▶ _Exercise aim_:
Each entry below is to be restated word for word, with no pictures carried over.

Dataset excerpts
——————

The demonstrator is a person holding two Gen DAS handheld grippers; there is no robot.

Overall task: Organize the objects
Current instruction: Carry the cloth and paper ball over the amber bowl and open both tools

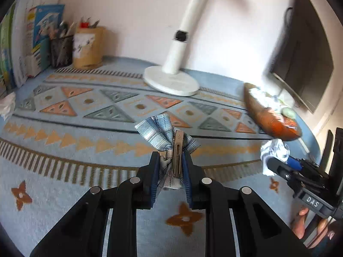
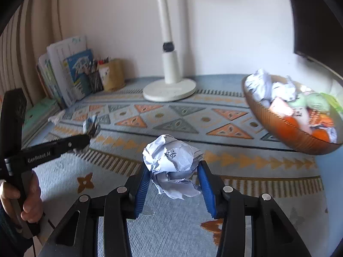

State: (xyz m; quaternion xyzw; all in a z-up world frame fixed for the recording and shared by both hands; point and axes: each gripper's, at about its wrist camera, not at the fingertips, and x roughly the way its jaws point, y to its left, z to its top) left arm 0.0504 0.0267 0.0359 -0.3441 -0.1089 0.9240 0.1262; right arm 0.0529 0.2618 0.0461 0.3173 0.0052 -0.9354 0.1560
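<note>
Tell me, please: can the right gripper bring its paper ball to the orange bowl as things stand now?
Probably yes. The right gripper, shut on the paper ball, has only bare patterned cloth between it and the orange bowl, whose open top faces it.

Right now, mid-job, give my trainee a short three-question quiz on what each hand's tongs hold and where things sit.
1. True or false: the left tongs are shut on the blue plaid fabric bow hair clip.
2. What do the right tongs grip? A) crumpled white paper ball B) pen C) book
3. Fill in: the orange-brown woven basket already holds more crumpled ____.

Key: 1 true; 2 A; 3 paper.
</note>
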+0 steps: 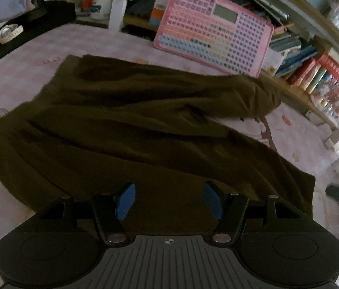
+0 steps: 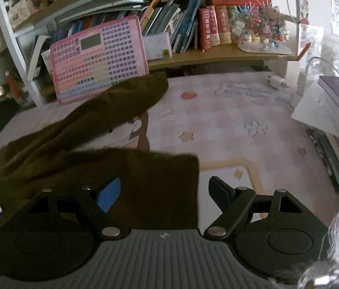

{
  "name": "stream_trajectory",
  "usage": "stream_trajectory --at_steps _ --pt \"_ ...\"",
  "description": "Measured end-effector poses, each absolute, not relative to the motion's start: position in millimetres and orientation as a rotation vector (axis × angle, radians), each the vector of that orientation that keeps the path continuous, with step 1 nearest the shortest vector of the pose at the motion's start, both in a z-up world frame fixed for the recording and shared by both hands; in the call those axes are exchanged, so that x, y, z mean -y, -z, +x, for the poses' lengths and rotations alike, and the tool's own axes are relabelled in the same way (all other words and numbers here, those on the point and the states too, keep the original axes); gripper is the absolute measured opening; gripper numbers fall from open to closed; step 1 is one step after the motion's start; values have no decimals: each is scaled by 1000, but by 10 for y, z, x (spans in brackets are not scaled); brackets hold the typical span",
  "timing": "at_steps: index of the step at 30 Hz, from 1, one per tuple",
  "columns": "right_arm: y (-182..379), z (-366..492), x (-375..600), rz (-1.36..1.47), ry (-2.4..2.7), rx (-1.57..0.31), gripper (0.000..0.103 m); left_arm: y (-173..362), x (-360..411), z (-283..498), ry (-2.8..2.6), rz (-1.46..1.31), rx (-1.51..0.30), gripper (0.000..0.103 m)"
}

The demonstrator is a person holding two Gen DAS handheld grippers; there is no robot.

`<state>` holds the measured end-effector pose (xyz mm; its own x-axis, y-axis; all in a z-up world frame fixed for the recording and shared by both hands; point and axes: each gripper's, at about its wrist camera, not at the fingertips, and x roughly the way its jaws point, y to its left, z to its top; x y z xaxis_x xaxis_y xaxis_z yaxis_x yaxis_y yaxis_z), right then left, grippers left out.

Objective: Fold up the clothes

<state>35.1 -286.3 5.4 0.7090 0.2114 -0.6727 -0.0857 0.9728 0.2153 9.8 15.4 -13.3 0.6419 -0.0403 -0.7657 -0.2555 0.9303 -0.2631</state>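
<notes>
— Right under both tools lies the near hem of the dark olive garment (image 1: 145, 125), spread across the pink-checked bench (image 2: 253, 125). Where are we in the fold?

— I judge we're at the approach: the cloth lies flat but wrinkled, nothing lifted yet. I'm bringing my left tool (image 1: 169, 200) in over the middle of the near edge, released, pads apart with only cloth beneath, not pinched. My right tool (image 2: 164, 192) sits over the garment's right corner, also released; its left finger is above fabric, its right finger above bare bench.

— And next?

— I'd say each tool has to drop to the hem, clench on one layer, then carry it away from me toward the far edge.

— Room for that?

— To the right, the bench is open out to the stacked papers (image 2: 325, 110). Far side is tighter: one bunched end of the garment reaches the pink keyboard toy (image 1: 215, 29), which leans against the bookshelf (image 2: 193, 55), and I can't tell whether they touch. Left of the cloth there's a narrow strip of bench, then a black bag (image 1: 37, 24) with a white watch (image 1: 9, 33) on it.
</notes>
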Motion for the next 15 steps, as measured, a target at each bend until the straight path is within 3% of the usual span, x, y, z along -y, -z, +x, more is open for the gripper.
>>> stream_trajectory --at_steps 15 --pt "-232 2045 3073 3 -447 -701 80 79 74 -379 -426 -373 -913 65"
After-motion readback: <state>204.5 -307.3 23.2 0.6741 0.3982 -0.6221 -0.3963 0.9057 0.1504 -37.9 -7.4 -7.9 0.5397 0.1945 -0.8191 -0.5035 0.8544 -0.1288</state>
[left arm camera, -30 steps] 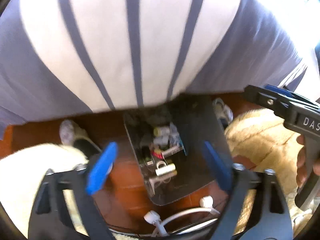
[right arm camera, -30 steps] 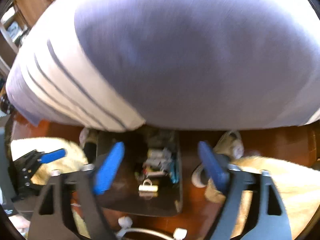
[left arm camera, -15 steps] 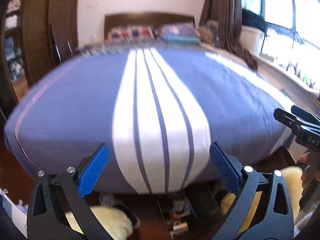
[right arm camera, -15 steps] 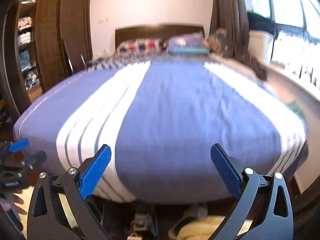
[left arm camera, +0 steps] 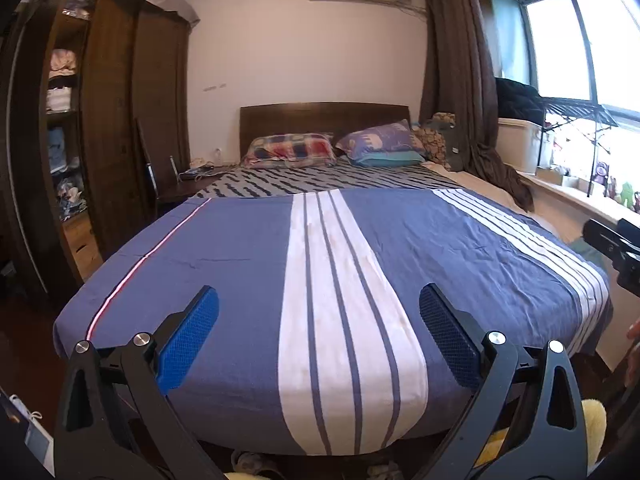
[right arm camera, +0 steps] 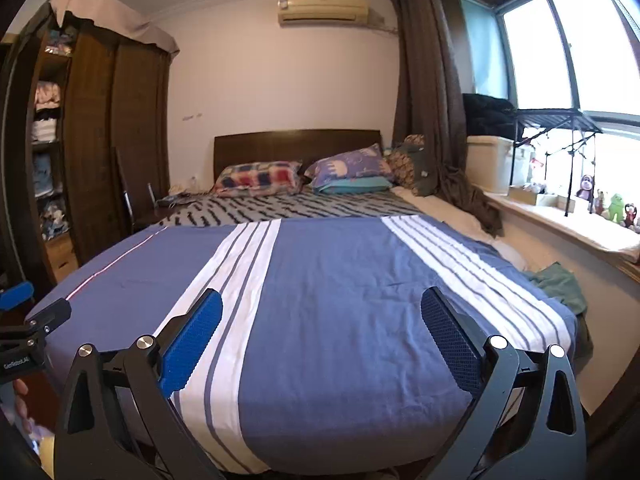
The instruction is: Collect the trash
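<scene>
Both grippers face a bed from its foot end. My left gripper is open and empty, held above the blue and white striped bedspread. My right gripper is open and empty too, to the right of the left one; the bedspread also fills the right wrist view. A green crumpled cloth lies at the bed's right edge. No trash shows on the bedspread. The dark tray of small items seen earlier on the floor is out of view.
Two pillows and a dark headboard at the far end. A tall wooden wardrobe stands left. A window sill with toys, a white box and a curtain are on the right.
Both grippers tilted up from the floor, where a dark tray of small items lay at the bed's foot, to look across the bed. Both stayed open.
</scene>
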`<state>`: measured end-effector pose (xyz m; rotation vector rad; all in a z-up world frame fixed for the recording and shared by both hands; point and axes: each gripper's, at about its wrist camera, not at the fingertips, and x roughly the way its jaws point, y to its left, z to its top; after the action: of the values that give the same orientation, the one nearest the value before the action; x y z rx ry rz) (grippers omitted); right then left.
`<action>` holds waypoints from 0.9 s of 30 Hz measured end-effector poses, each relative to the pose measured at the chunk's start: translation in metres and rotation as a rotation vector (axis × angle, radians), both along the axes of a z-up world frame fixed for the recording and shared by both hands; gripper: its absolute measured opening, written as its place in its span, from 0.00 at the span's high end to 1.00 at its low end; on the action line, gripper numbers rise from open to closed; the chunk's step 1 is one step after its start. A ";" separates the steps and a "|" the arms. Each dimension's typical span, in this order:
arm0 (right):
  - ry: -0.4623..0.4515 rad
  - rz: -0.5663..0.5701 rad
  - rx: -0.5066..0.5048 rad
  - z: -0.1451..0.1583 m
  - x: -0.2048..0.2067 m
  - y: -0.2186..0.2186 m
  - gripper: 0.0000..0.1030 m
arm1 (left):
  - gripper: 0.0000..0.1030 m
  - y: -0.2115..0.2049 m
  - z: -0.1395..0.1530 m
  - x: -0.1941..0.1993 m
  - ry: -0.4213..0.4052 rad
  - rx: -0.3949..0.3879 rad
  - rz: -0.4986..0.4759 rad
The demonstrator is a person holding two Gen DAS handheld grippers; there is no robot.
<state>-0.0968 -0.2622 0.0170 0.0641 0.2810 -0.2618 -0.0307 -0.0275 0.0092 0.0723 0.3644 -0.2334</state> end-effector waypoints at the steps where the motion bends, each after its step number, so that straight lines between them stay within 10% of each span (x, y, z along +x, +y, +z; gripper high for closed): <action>1: -0.005 -0.010 0.002 0.000 -0.003 0.000 0.03 | 0.08 0.001 0.002 0.000 -0.002 -0.003 0.007; 27: -0.006 -0.022 -0.008 0.003 -0.011 0.019 0.03 | 0.08 0.012 0.008 -0.022 -0.027 -0.047 0.002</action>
<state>-0.1077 -0.2430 0.0198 0.0600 0.2738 -0.2848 -0.0529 -0.0152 0.0173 0.0285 0.3321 -0.2390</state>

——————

▶ _Answer section_:
The demonstrator is a person holding two Gen DAS handheld grippers; there is no robot.

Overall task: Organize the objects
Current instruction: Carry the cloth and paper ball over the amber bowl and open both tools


State: (xyz m; quaternion xyzw; all in a z-up world frame fixed for the recording and shared by both hands; point and axes: each gripper's, at about its wrist camera, not at the fingertips, and x roughly the way its jaws point, y to its left, z to its top) left arm 0.0504 0.0267 0.0359 -0.3441 -0.1089 0.9240 0.1262; right arm 0.0529 0.2618 0.0461 0.3173 0.0052 -0.9354 0.1560
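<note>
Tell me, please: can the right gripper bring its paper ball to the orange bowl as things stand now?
Probably yes. The right gripper, shut on the paper ball, has only bare patterned cloth between it and the orange bowl, whose open top faces it.

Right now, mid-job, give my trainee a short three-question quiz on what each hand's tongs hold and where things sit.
1. True or false: the left tongs are shut on the blue plaid fabric bow hair clip.
2. What do the right tongs grip? A) crumpled white paper ball B) pen C) book
3. Fill in: the orange-brown woven basket already holds more crumpled ____.

Key: 1 true; 2 A; 3 paper.
</note>
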+0 steps: 
+0 steps: 

{
  "name": "stream_trajectory",
  "usage": "stream_trajectory --at_steps _ --pt \"_ ...\"",
  "description": "Measured end-effector poses, each absolute, not relative to the motion's start: position in millimetres and orientation as a rotation vector (axis × angle, radians), each the vector of that orientation that keeps the path continuous, with step 1 nearest the shortest vector of the pose at the motion's start, both in a z-up world frame fixed for the recording and shared by both hands; in the call those axes are exchanged, so that x, y, z mean -y, -z, +x, for the poses' lengths and rotations alike, and the tool's own axes are relabelled in the same way (all other words and numbers here, those on the point and the states too, keep the original axes); gripper is the absolute measured opening; gripper numbers fall from open to closed; step 1 is one step after the motion's start; values have no decimals: each is scaled by 1000, but by 10 for y, z, x (spans in brackets are not scaled); brackets hold the typical span",
  "timing": "at_steps: index of the step at 30 Hz, from 1, one per tuple",
  "columns": "right_arm: y (-182..379), z (-366..492), x (-375..600), rz (-1.36..1.47), ry (-2.4..2.7), rx (-1.57..0.31), gripper (0.000..0.103 m); left_arm: y (-173..362), x (-360..411), z (-283..498), ry (-2.8..2.6), rz (-1.46..1.31), rx (-1.51..0.30), gripper (0.000..0.103 m)"
}

The demonstrator is a person holding two Gen DAS handheld grippers; there is no robot.

`<state>` holds the measured end-effector pose (xyz mm; its own x-axis, y-axis; all in a z-up world frame fixed for the recording and shared by both hands; point and axes: each gripper's, at about its wrist camera, not at the fingertips, and x roughly the way its jaws point, y to its left, z to its top; x y z xaxis_x xaxis_y xaxis_z yaxis_x yaxis_y yaxis_z), right then left, grippers left out.

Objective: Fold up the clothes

<state>35.1 -286.3 5.4 0.7090 0.2114 -0.6727 -0.0857 0.9728 0.2153 9.8 15.4 -13.3 0.6419 -0.0403 -0.7657 -0.2555 0.9303 -0.2631</state>
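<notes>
— Right under both tools lies the near hem of the dark olive garment (image 1: 145, 125), spread across the pink-checked bench (image 2: 253, 125). Where are we in the fold?

— I judge we're at the approach: the cloth lies flat but wrinkled, nothing lifted yet. I'm bringing my left tool (image 1: 169, 200) in over the middle of the near edge, released, pads apart with only cloth beneath, not pinched. My right tool (image 2: 164, 192) sits over the garment's right corner, also released; its left finger is above fabric, its right finger above bare bench.

— And next?

— I'd say each tool has to drop to the hem, clench on one layer, then carry it away from me toward the far edge.

— Room for that?

— To the right, the bench is open out to the stacked papers (image 2: 325, 110). Far side is tighter: one bunched end of the garment reaches the pink keyboard toy (image 1: 215, 29), which leans against the bookshelf (image 2: 193, 55), and I can't tell whether they touch. Left of the cloth there's a narrow strip of bench, then a black bag (image 1: 37, 24) with a white watch (image 1: 9, 33) on it.
</notes>
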Motion for the next 15 steps, as measured, a target at each bend until the straight path is within 3% of the usual span, x, y, z along -y, -z, +x, more is open for the gripper.
>>> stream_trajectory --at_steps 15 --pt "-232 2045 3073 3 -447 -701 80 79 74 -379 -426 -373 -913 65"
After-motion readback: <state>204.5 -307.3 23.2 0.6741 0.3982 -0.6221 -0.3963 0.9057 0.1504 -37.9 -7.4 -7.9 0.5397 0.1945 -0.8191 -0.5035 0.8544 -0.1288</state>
[left arm camera, -30 steps] 
[right arm camera, -30 steps] 
[left arm camera, -15 steps] 
[right arm camera, -15 steps] 
[left arm camera, +0 steps] 
[right arm camera, +0 steps] 
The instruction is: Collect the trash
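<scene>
Both grippers face a bed from its foot end. My left gripper is open and empty, held above the blue and white striped bedspread. My right gripper is open and empty too, to the right of the left one; the bedspread also fills the right wrist view. A green crumpled cloth lies at the bed's right edge. No trash shows on the bedspread. The dark tray of small items seen earlier on the floor is out of view.
Two pillows and a dark headboard at the far end. A tall wooden wardrobe stands left. A window sill with toys, a white box and a curtain are on the right.
Both grippers tilted up from the floor, where a dark tray of small items lay at the bed's foot, to look across the bed. Both stayed open.
</scene>
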`<state>`: measured end-effector pose (xyz m; rotation vector rad; all in a z-up world frame fixed for the recording and shared by both hands; point and axes: each gripper's, at about its wrist camera, not at the fingertips, and x roughly the way its jaws point, y to its left, z to its top; after the action: of the values that give the same orientation, the one nearest the value before the action; x y z rx ry rz) (grippers omitted); right then left.
`<action>` holds waypoints from 0.9 s of 30 Hz measured end-effector poses, each relative to the pose measured at the chunk's start: translation in metres and rotation as a rotation vector (axis × angle, radians), both along the axes of a z-up world frame fixed for the recording and shared by both hands; gripper: its absolute measured opening, written as its place in its span, from 0.00 at the span's high end to 1.00 at its low end; on the action line, gripper numbers rise from open to closed; the chunk's step 1 is one step after its start. A ";" separates the steps and a "|" the arms. Each dimension's typical span, in this order:
arm0 (right):
  - ry: -0.4623..0.4515 rad
  - rz: -0.5663..0.5701 rad
  - rx: -0.5066..0.5048 rad
  - z: -0.1451..0.1583 m
  - x: -0.2048..0.2067 m
  - y: -0.2186..0.2186 m
  - gripper: 0.0000..0.1030 m
arm1 (left):
  - gripper: 0.0000..0.1030 m
  - y: -0.2115..0.2049 m
  - z: -0.1395..0.1530 m
  - x: -0.1941..0.1993 m
  - ry: -0.4213..0.4052 rad
  - rx: -0.3949..0.3879 rad
  - rz: -0.4986..0.4759 rad
The demonstrator is a person holding two Gen DAS handheld grippers; there is no robot.
<state>-0.0968 -0.2622 0.0170 0.0641 0.2810 -0.2618 -0.0307 -0.0275 0.0092 0.0723 0.3644 -0.2334</state> end-effector waypoints at the steps where the motion bends, each after its step number, so that straight lines between them stay within 10% of each span (x, y, z along +x, +y, +z; gripper high for closed): <action>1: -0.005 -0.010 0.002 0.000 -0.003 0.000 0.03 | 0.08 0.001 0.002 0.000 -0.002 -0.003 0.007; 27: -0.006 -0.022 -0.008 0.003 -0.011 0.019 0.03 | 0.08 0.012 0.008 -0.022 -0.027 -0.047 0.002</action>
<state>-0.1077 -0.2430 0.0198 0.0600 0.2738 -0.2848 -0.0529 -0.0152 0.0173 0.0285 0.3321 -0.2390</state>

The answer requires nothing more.